The despatch of Nedumaran along with two others with marked Tamil nationalist sympathies to the robber’s lair signals a crucial — and enormously dangerous — shift in the governments’ strategy in the kidnap drama. While it was considerations of access that dictated the choice of Nakkeeran‘s R.R. Gopal as mediator ever since the crisis began on July 30 (though questions have been raised about why Gopal has such embarrassingly easy access to Veerappan in the first place), Nedumaran and co. have been selected by Veerappan and approved by the state governments for one reason alone: their partiality to a brand of Tamil chauvinism that veers towards extremism and secessionism. By putting the official seal of approval on their mediation, Tamil Nadu Chief Minister M. Karunanidhi in particular has conceded legitimacy and space to a brand of adventurist politics in his state which could well spin out of his control. It has been suggested that Team Nedumaran has been sent as a prelude to the release of thecaptives, as a facesaver for Veerappan before his climbdown. The problem with that line is too obvious to be missed. Why should the government ensure that the bandit comes away from the entire sordid affair smelling politically good?

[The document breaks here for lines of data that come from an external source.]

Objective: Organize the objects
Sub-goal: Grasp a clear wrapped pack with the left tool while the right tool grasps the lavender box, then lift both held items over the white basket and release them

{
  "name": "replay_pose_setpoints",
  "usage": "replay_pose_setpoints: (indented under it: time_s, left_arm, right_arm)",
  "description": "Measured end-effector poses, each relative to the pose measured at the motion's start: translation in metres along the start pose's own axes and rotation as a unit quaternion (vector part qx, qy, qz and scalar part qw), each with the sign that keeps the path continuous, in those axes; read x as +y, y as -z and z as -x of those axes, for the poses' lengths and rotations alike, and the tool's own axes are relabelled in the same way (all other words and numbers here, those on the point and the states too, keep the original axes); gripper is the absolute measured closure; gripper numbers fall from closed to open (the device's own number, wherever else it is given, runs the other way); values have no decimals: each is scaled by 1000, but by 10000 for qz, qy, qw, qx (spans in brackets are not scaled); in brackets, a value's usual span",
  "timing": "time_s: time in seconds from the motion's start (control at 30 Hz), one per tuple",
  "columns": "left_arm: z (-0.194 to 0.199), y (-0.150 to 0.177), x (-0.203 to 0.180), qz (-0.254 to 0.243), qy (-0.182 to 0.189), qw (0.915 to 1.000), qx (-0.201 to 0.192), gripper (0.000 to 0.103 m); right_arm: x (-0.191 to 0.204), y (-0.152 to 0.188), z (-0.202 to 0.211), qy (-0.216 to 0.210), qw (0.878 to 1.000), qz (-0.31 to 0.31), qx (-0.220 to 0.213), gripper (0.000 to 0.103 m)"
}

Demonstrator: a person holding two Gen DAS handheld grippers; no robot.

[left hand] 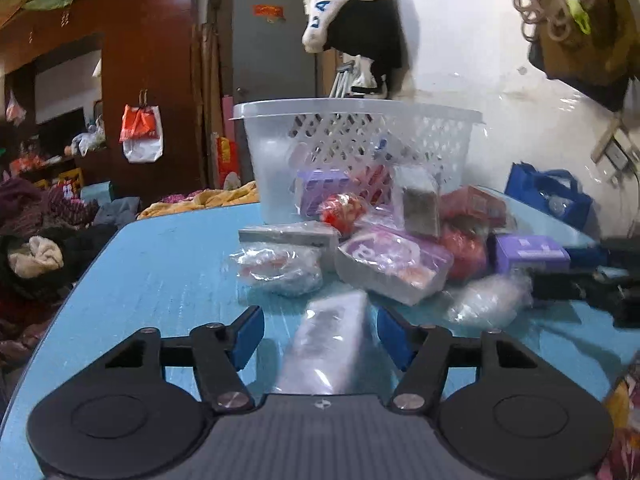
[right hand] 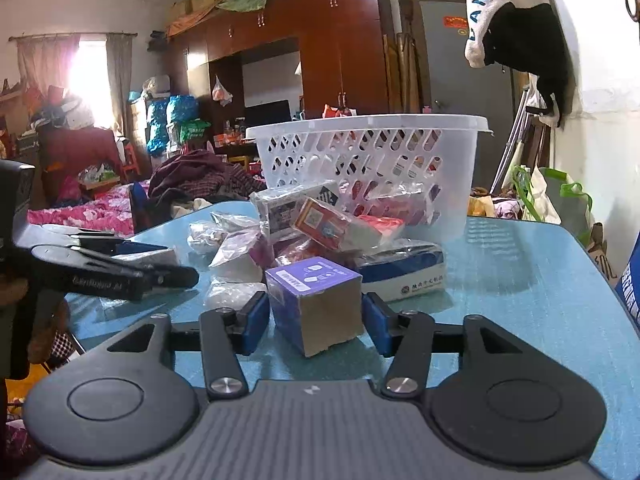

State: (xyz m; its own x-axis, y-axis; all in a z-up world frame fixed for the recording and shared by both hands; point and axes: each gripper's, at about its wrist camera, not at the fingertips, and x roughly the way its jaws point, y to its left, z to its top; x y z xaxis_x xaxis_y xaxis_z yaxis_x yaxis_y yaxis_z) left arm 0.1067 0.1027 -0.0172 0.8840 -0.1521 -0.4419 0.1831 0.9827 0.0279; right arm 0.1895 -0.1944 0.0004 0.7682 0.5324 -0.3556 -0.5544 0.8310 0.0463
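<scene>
A white lattice basket [left hand: 360, 136] [right hand: 360, 168] stands at the back of the blue table [left hand: 160, 272] [right hand: 520, 280]. A heap of wrapped packets and small boxes [left hand: 392, 248] [right hand: 320, 224] lies in front of it. My left gripper [left hand: 320, 336] [right hand: 160, 258] is open around a blurred clear-wrapped packet [left hand: 328, 340]. Bare table shows between that packet and the left pad. My right gripper [right hand: 316, 320] is shut on a purple box [right hand: 316, 300] that tilts between its blue pads, both of which touch its sides. In the left wrist view the right gripper shows only as a dark shape at the right edge.
A blue-and-white packet [right hand: 404, 276] lies just behind the purple box. A second purple box [left hand: 528, 252] rests at the heap's right. Clothes pile up on a bed left of the table [left hand: 36, 256]. A blue bag [left hand: 548, 196] sits by the wall. A garment hangs above the basket [right hand: 516, 12].
</scene>
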Motion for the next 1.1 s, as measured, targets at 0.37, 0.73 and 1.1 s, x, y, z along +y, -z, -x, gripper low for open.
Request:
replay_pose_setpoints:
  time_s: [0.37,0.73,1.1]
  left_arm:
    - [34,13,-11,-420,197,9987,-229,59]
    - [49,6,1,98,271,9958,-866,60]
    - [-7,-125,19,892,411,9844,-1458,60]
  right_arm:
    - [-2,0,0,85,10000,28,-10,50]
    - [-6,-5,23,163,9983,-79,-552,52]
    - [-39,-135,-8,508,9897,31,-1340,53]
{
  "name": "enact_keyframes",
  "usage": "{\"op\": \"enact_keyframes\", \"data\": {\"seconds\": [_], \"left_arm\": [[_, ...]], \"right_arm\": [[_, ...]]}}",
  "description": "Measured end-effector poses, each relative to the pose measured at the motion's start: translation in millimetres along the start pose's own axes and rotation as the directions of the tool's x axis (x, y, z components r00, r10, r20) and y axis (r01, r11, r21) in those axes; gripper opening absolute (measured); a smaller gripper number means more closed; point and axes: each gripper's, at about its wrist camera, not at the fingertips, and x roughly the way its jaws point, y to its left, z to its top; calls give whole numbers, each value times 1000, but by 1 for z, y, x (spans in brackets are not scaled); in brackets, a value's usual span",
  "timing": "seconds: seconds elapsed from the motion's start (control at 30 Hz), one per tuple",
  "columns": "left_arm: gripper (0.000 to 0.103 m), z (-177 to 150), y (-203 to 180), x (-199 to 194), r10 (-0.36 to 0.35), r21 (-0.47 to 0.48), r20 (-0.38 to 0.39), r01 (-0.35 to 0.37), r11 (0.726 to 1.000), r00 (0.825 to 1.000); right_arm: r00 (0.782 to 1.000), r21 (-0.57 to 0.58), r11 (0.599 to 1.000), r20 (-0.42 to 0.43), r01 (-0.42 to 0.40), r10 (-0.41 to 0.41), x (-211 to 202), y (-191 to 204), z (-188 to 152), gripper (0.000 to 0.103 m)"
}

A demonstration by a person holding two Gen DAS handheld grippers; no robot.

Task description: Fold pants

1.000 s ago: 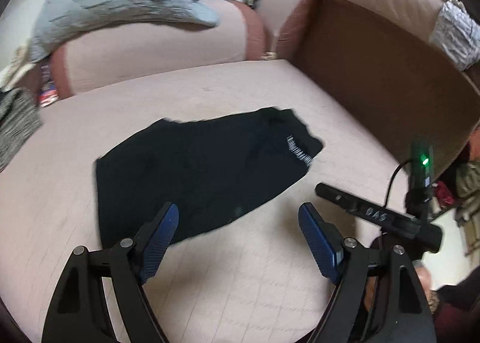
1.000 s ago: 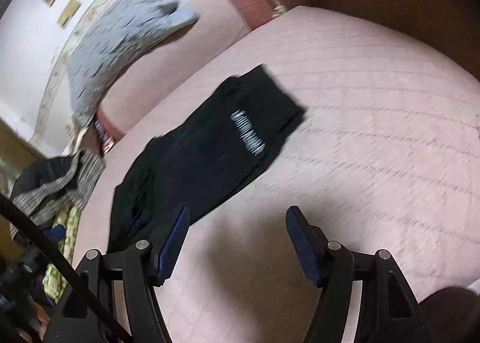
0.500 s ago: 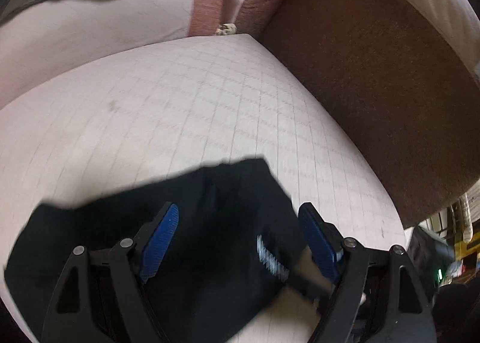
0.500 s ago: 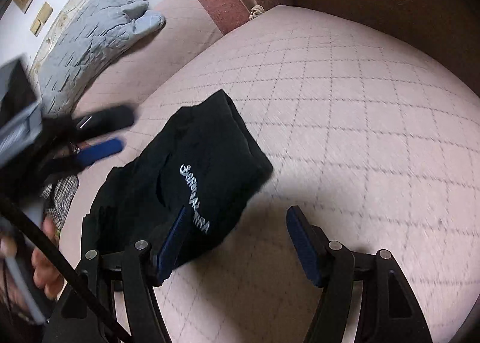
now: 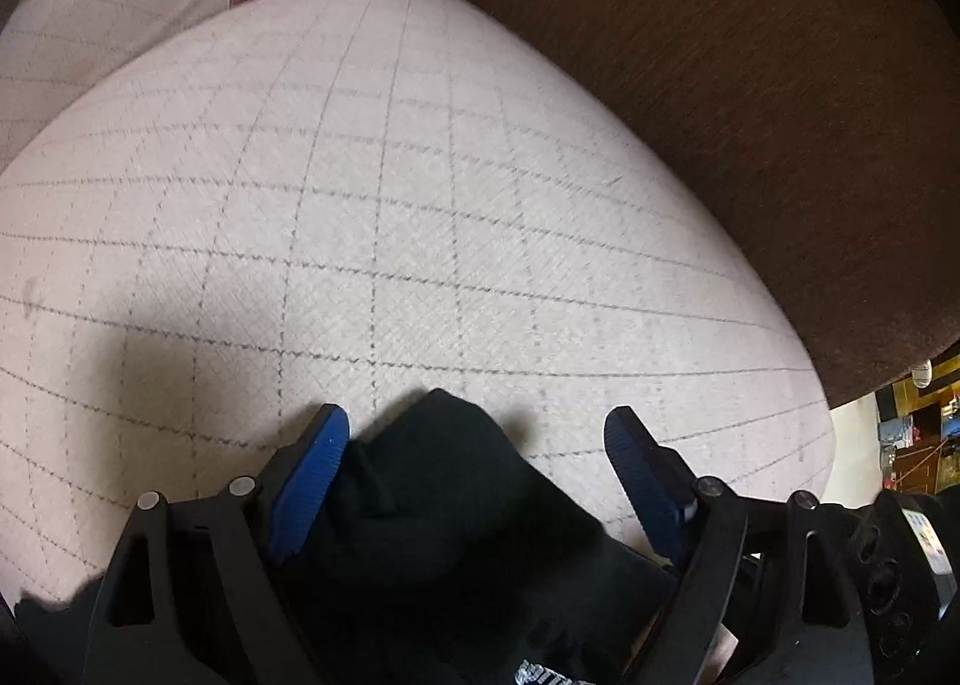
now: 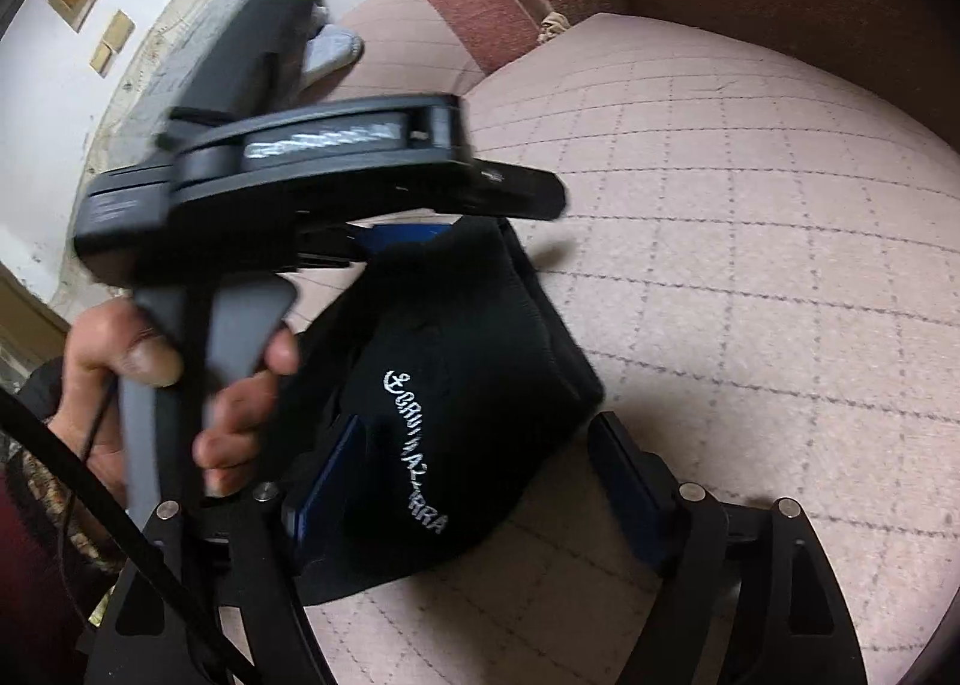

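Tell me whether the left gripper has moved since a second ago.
Yes. The left gripper has closed in on the black pants; in its own view the brown sofa back now looms far nearer, and its jaws are opening.

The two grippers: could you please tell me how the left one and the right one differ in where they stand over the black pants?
The left gripper straddles the pants' far corner, one blue pad beside the cloth; the right gripper straddles the nearer end with the white lettering. The left gripper tilts down more steeply than the right gripper. Both sets of jaws are opening, cloth between them, neither pressing it.
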Motion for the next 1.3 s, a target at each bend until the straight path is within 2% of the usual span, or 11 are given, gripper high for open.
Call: {"op": "enact_keyframes", "data": {"seconds": [0.07,0.1,0.13,0.17,0.2,0.4,0.6,0.9,1.03,1.13,1.3], "left_arm": [[82,0,-9,3,33,44,-9,-32,999,999],[57,0,-13,4,58,63,-5,-58,996,998],[39,-1,-18,2,92,83,7,-92,992,996],[14,-1,-19,1,93,88,8,-94,992,996],[14,-2,-18,-2,61,69,11,-62,996,998],[12,-13,-26,-30,49,63,85,-55,997,995],[12,-32,-16,-82,1,20,162,-5,1000,987],[12,-105,50,-182,-43,-157,348,103,982,937],[13,-160,99,-216,-50,-271,442,186,944,896],[13,-207,141,-228,-62,-368,510,283,886,858],[14,-258,182,-232,-49,-453,581,373,810,812]], "right_arm": [[1000,14,999,0,-29,29,-1,-1,0,70],[999,26,999,-8,-42,43,0,-3,0,54],[998,44,998,-20,-53,53,1,-5,0,37],[997,68,995,-39,-69,72,4,-9,0,31],[995,89,993,-46,-82,87,5,-12,0,29],[990,122,984,-51,-128,135,0,-9,1,26],[990,30,990,-31,-138,139,-19,27,1,24],[979,-234,952,-100,-198,179,-34,135,-7,23],[965,-331,912,-176,-242,192,-22,183,-20,22],[956,-382,887,-232,-260,181,-7,214,-36,22],[938,-467,841,-322,-274,128,16,259,-77,22]]}}
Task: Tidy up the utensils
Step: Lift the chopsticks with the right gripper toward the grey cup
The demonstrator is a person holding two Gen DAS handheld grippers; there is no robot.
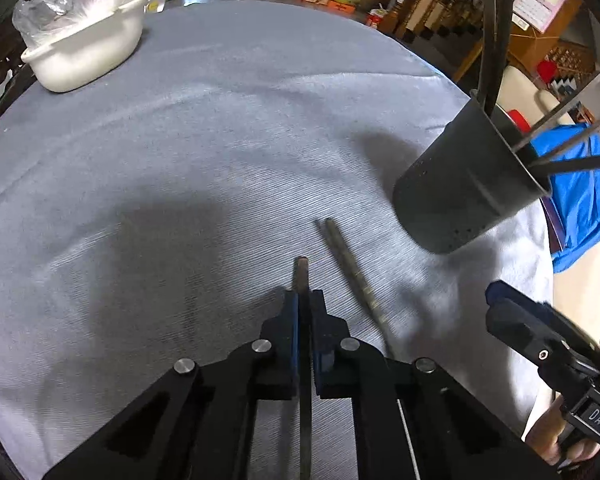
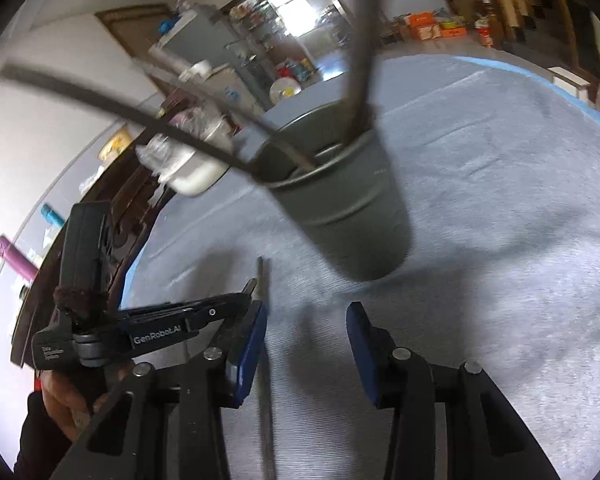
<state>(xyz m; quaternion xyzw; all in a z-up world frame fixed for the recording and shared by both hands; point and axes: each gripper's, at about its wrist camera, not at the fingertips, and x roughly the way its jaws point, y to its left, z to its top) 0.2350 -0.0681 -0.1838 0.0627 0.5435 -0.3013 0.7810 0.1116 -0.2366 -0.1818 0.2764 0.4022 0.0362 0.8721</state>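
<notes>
My left gripper (image 1: 304,300) is shut on a dark chopstick (image 1: 301,272) whose tip pokes out past the pads, just above the grey tablecloth (image 1: 180,160). Another chopstick (image 1: 354,272) lies on the cloth just to the right. A dark grey utensil cup (image 1: 460,192) stands to the right with several long utensils in it. In the right wrist view the cup (image 2: 348,208) is ahead of my right gripper (image 2: 306,320), which is open and empty. The left gripper (image 2: 220,308) shows at the left there, with a chopstick (image 2: 265,360) on the cloth.
A white tub (image 1: 88,48) with a plastic bag stands at the table's far left. A blue cloth (image 1: 580,204) lies off the right edge of the table. Chairs, boxes and wooden furniture stand beyond the table.
</notes>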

There are other questions here as well. Even if this latest initiative yields the release of Rajkumar, and it is fervently hoped that it does, at what cost this success? As the governments of Tamil Nadu and Karnataka succumb and then succumb to Veerappan, they show no signs of asking themselves about the precedent they are setting. Is it too much to expect that even as they deal with the crisis at hand, they should also acknowledge their responsibility to the future? This query seems visibly out of place in the short-term politics that dictates state policy today. But the truth is that long after the abduction drama is over, it will return to haunt.